Virginia's unemployment insurance problems persist
Virginia's unemployment insurance system is still sucking wind more than two years after the pandemic led to an unprecedented surge in claims.
What's happening: Virginia remains one of the slowest states in the country when it comes to determining eligibility for benefits.
- Virginia ranked 44 out of 50 last quarter for its ability to make key eligibility decisions within 21 days, according to the U.S. Department of Labor.
- The state met the federal standard for timeliness in just under 24% of cases during the time period, per DOL statistics.
Yes, but: It's still an improvement from earlier in the pandemic, when Virginia was dead last and meeting the 21-day deadline in just 3% of claims.
What they're saying: Gov.
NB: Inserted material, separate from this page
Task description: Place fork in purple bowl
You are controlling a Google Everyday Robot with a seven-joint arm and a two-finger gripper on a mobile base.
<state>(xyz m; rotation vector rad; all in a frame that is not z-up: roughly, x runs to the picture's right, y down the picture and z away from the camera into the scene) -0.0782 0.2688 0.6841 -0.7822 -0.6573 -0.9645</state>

Glenn Youngkin's administration has touted progress since taking office six months ago.
- "We've made some significant headway, but there's a lot of work that remains to be done," Virginia employment commissioner Carrie Roth told the Richmond Times-Dispatch.
Separately, the commission announced it is resuming efforts to collect more than $859 million in overpayments — money the agency paid out to people later determined to be ineligible.
- Repayment waivers, which the General Assembly passed last year because of the overwhelming issues at the agency, are still available for benefits received before July 2021.
- So far, the commission has waived $64.5 million in overpayments made to 18,000 people, according to data provided to the GA.
What's next: Del. Sally Hudson, a Charlottesville Democrat who sponsored legislation allowing the waivers, encouraged people facing collections efforts to follow instructions provided by the commission, but also contact their local delegate or state senator to help with the request.
- "Technically, it's still very messy," she tells Axios. "Some people are still getting fists full of letters in the mail."